_Required work_
Repeat the entire listing exactly. Omit all pictures.

_Source material_
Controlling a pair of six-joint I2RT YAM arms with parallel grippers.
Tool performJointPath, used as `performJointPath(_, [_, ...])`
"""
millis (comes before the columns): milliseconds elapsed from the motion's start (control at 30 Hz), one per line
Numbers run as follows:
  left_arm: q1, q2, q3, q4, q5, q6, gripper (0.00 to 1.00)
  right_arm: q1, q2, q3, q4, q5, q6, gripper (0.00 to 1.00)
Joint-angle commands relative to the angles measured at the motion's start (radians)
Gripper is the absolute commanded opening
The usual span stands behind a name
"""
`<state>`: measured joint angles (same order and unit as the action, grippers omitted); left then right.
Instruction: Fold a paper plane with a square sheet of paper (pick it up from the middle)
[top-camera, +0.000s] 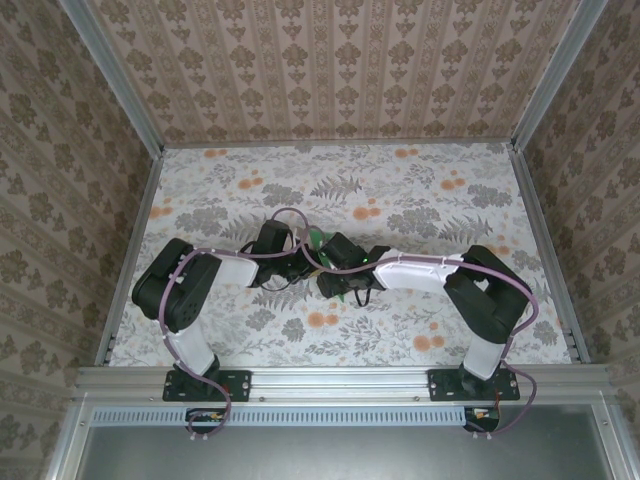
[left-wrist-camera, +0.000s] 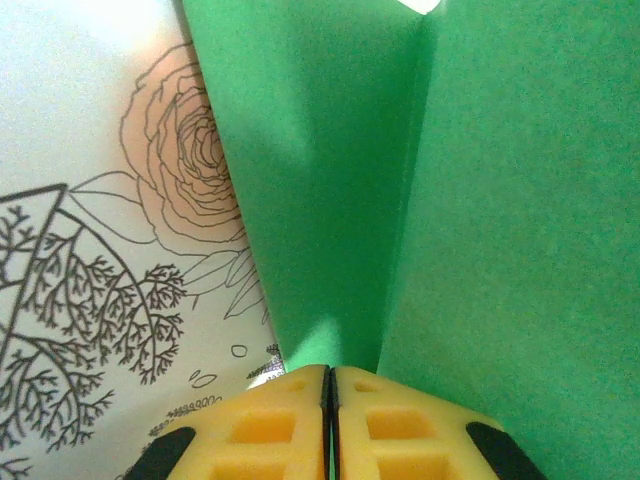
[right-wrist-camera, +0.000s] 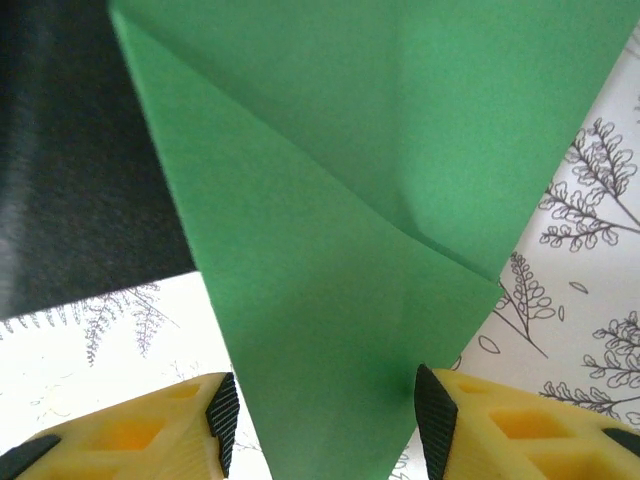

_Result of the exercise_
Controlling a pair of six-joint I2RT YAM arms with parallel grippers.
Tool performJointPath, used as `performJointPath(_, [_, ...])`
"""
millis (comes before the columns): milliseconds elapsed from the motion's start (control at 30 Hz), one per line
Numbers run as follows:
  left_arm: q1, q2, q3, q4, q5, q6, gripper (0.00 to 1.00)
  right_arm: q1, q2, q3, q4, q5, q6, gripper (0.00 to 1.00)
Joint-angle commands relative to the angles measured at the motion's start (radians)
Gripper is the absolute commanded opening
The usual span stands behind a name
"""
`<state>`: measured joint angles (same order and unit as the action, grippers omitted); left then right.
Instruction: Fold a paper plane with a square sheet of paper (pick it up from the middle)
[top-camera, +0.000s] 
[left-wrist-camera, +0.000s] 
[right-wrist-camera, +0.000s] 

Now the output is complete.